▸ Your objective
Write down the whole listing below again without changing a word.

┌──

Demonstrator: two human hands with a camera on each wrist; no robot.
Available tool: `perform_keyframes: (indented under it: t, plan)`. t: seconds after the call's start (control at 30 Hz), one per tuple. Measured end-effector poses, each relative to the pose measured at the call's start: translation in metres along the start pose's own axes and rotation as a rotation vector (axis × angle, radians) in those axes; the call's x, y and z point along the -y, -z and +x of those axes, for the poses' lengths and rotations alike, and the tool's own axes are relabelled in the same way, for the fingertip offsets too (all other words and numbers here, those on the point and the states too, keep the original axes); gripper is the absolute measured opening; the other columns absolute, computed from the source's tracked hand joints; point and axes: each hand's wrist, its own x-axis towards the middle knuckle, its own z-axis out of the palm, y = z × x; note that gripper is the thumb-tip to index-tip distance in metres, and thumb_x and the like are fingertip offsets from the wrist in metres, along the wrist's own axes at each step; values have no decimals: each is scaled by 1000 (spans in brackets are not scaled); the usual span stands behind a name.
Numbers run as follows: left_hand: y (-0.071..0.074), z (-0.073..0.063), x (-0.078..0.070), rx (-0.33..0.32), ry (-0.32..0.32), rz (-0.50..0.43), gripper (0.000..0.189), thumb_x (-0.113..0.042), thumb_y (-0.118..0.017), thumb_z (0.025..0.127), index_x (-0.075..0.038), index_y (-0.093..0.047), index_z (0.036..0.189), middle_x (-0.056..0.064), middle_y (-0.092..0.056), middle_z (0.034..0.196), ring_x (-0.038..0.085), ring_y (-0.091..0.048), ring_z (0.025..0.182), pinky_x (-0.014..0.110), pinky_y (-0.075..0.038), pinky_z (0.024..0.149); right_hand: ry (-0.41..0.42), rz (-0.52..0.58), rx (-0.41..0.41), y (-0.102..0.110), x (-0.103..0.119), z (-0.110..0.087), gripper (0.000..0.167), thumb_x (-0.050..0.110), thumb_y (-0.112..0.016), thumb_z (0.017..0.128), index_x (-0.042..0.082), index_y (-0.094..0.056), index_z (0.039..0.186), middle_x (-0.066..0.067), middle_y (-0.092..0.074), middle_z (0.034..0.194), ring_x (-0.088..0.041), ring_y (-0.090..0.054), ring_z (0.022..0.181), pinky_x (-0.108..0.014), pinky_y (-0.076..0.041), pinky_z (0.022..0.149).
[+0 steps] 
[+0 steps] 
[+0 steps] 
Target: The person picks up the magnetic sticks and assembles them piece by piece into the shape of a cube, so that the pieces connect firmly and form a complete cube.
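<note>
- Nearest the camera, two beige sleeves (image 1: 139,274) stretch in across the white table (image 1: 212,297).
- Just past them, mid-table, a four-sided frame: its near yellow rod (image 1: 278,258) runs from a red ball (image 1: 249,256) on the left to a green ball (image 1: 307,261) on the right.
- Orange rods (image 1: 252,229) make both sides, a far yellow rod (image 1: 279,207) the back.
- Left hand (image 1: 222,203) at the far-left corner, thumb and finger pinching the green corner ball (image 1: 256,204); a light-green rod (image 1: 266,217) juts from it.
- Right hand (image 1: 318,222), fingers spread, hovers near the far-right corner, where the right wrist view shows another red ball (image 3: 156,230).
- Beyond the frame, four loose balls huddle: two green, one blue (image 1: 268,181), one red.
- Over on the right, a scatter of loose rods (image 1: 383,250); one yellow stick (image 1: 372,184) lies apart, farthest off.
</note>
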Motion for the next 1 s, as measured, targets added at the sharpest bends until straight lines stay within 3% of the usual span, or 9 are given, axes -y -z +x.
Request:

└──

▸ Reply to the task
Demonstrator: two human hands with a camera on each wrist; no robot.
Available tool: `perform_keyframes: (indented under it: t, plan)`. t: seconds after the call's start (control at 30 Hz), one per tuple. Measured end-effector poses, each relative to the pose measured at the call's start: translation in metres along the start pose's own axes and rotation as a rotation vector (axis × angle, radians) in those axes; the call's x, y and z point along the -y, -z and +x of those axes, for the poses' lengths and rotations alike, and the tool's own axes are relabelled in the same way, for the fingertip offsets too (all other words and numbers here, those on the point and the states too, keep the original axes); gripper is the absolute measured opening; the other columns absolute, computed from the source's tracked hand joints; point and axes: each hand's wrist, its own x-axis towards the middle knuckle, its own z-axis out of the palm, y = z × x; note that gripper is the thumb-tip to index-tip distance in metres, and thumb_x and the like are fingertip offsets from the wrist in metres, along the wrist's own axes at each step; values have no decimals: each is scaled by 1000 (spans in brackets are not scaled); the usual span stands behind a name.
Numbers run as follows: left_hand: y (-0.071..0.074), z (-0.073..0.063), x (-0.078..0.070), rx (-0.33..0.32), ry (-0.32..0.32), rz (-0.50..0.43), gripper (0.000..0.189), thumb_x (-0.113..0.042), thumb_y (-0.118..0.017), thumb_z (0.025..0.127), index_x (-0.075..0.038), index_y (-0.093..0.047), index_z (0.036..0.189), middle_x (-0.056..0.064), middle_y (-0.092..0.056), middle_z (0.034..0.196), ring_x (-0.038..0.085), ring_y (-0.091..0.048), ring_z (0.025..0.182), pinky_x (-0.014..0.110), pinky_y (-0.075..0.038), pinky_z (0.024..0.149); right_hand: ry (-0.41..0.42), rz (-0.52..0.58), rx (-0.41..0.41), y (-0.102..0.110), x (-0.103..0.119), z (-0.110..0.087), gripper (0.000..0.167), thumb_x (-0.050..0.110), thumb_y (-0.112..0.016), thumb_z (0.017..0.128), index_x (-0.042..0.082), index_y (-0.094..0.056), index_z (0.039..0.186), middle_x (-0.066..0.067), middle_y (-0.092..0.074), middle_z (0.034..0.194), ring_x (-0.088..0.041), ring_y (-0.090..0.054), ring_z (0.022..0.181), pinky_x (-0.108..0.014), pinky_y (-0.076..0.041), pinky_z (0.022..0.149).
[+0 steps] 
[+0 steps] 
[+0 steps] 
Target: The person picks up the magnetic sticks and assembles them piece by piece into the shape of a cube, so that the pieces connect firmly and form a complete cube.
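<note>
- Nearest the camera, two beige sleeves (image 1: 139,274) stretch in across the white table (image 1: 212,297).
- Just past them, mid-table, a four-sided frame: its near yellow rod (image 1: 278,258) runs from a red ball (image 1: 249,256) on the left to a green ball (image 1: 307,261) on the right.
- Orange rods (image 1: 252,229) make both sides, a far yellow rod (image 1: 279,207) the back.
- Left hand (image 1: 222,203) at the far-left corner, thumb and finger pinching the green corner ball (image 1: 256,204); a light-green rod (image 1: 266,217) juts from it.
- Right hand (image 1: 318,222), fingers spread, hovers near the far-right corner, where the right wrist view shows another red ball (image 3: 156,230).
- Beyond the frame, four loose balls huddle: two green, one blue (image 1: 268,181), one red.
- Over on the right, a scatter of loose rods (image 1: 383,250); one yellow stick (image 1: 372,184) lies apart, farthest off.
</note>
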Motion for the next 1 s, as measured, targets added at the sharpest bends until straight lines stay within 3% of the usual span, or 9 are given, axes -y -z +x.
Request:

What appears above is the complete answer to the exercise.